WORK INSTRUCTION = With pictures removed, the data below should be returned exactly.
═══ INFORMATION PROVIDED ═══
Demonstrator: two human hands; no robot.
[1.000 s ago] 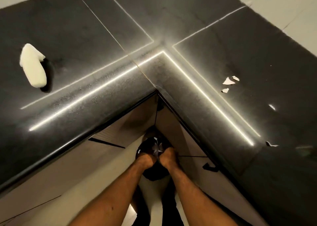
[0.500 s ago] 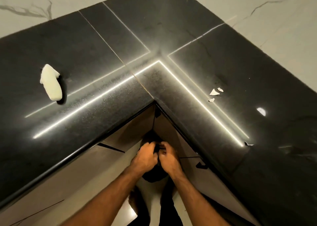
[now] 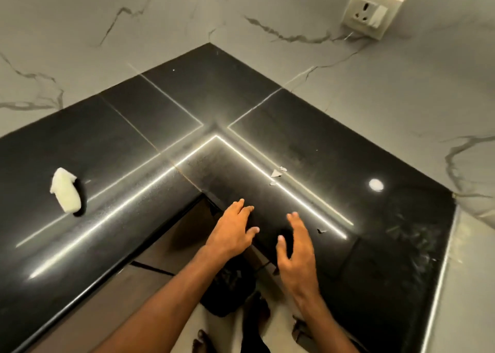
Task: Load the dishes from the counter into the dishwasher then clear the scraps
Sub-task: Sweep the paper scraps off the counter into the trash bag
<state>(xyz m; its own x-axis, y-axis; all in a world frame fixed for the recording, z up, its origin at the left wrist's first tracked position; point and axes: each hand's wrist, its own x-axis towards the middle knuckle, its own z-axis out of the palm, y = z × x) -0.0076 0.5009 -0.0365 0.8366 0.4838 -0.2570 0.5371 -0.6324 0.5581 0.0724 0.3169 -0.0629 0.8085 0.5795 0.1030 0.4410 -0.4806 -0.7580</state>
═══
RESULT FOR THIS TASK =
Demonstrator: two human hands; no robot.
[1.000 s ago] 
[0.500 s ago] 
[now] 
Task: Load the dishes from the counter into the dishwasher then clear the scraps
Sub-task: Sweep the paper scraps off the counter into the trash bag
<state>(xyz m; its own x-axis, y-axis; all in a world frame fixed for the recording, z up, its origin at the left wrist's first tracked position; point and axes: each hand's wrist, its own x-axis towards the middle knuckle, its own z-axis out of the palm, y = z × x) -0.0076 0.5009 -0.0365 0.8366 0.4838 -0.2570 0.5371 -0.6324 0.5581 0.0724 0.3169 -0.0629 0.8085 0.5795 0.1030 0.4410 -0.4806 -0.7580</state>

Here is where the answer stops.